**Directions for this task**
Exactly as they appear, restate the lines of the material, from the first through the one containing "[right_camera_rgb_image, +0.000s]".

-- Opening Marker --

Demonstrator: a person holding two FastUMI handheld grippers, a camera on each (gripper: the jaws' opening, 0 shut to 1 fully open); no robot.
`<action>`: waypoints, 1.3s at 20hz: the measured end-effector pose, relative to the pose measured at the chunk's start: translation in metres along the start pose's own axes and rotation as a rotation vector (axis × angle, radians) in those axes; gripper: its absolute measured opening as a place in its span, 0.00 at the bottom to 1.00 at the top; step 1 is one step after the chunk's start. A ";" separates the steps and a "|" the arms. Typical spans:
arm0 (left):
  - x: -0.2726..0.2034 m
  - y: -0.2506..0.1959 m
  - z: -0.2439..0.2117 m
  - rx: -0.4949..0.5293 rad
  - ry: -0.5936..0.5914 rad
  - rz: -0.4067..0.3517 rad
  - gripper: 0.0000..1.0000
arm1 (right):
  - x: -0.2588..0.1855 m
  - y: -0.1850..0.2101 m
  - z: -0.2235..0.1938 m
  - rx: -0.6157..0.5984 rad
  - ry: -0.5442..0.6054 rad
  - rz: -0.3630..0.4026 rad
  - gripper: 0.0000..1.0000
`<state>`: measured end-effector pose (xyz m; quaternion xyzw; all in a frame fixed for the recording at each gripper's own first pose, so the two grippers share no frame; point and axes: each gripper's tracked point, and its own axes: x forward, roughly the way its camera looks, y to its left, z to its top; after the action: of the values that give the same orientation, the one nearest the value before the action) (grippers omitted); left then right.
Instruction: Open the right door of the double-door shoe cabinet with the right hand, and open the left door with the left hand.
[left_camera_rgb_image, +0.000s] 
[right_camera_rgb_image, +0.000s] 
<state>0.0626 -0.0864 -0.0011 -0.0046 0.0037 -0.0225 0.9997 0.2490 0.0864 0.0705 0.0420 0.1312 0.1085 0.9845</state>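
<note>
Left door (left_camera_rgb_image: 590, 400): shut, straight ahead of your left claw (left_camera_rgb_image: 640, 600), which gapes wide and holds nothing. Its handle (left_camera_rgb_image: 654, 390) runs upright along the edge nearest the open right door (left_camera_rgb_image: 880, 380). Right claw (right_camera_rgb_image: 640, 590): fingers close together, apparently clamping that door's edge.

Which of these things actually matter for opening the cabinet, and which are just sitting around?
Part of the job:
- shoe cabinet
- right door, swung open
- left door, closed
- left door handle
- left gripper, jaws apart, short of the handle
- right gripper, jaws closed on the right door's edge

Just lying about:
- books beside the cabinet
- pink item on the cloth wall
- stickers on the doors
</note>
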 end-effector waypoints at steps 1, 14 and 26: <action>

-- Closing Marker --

**Exercise output**
Demonstrator: a person holding two FastUMI handheld grippers, a camera on each (gripper: the jaws' opening, 0 shut to 1 fully open); no robot.
`<action>`: waypoints, 1.3s at 20hz: the measured end-effector pose, relative to the pose measured at the chunk's start: translation in metres along the start pose's own axes and rotation as a rotation vector (axis × angle, radians) in those axes; gripper: its absolute measured opening as a place in its span, 0.00 at the bottom to 1.00 at the top; step 1 is one step after the chunk's start. A ";" separates the steps and a "|" the arms. Typical spans:
arm0 (left):
  - x: -0.2726..0.2034 m
  - y: -0.2506..0.1959 m
  - z: -0.2439..0.2117 m
  - rx: -0.4949..0.5293 rad
  - ry: -0.5936..0.5914 rad
  - rz: -0.4067..0.3517 rad
  - gripper: 0.0000..1.0000
arm1 (right):
  - x: -0.2588..0.1855 m
  - y: -0.1850..0.2101 m
  - z: -0.2235..0.1938 m
  - rx: -0.6157..0.5984 rad
  - ry: -0.5442..0.6054 rad
  - rz: -0.3630..0.4026 rad
  - gripper: 0.0000..1.0000
`<state>`: measured end-effector pose (xyz m; quaternion xyzw; all in a frame fixed for the recording at each gripper's own first pose, so the two grippers share no frame; point and axes: each gripper's tracked point, and its own axes: x forward, roughly the way its camera looks, y to its left, z to its top; after the action: of the values that give the same orientation, the one nearest the value before the action) (grippers omitted); left then right.
Instruction: Open the right door of the double-door shoe cabinet with the right hand, and open the left door with the left hand.
[left_camera_rgb_image, +0.000s] 
[right_camera_rgb_image, +0.000s] 

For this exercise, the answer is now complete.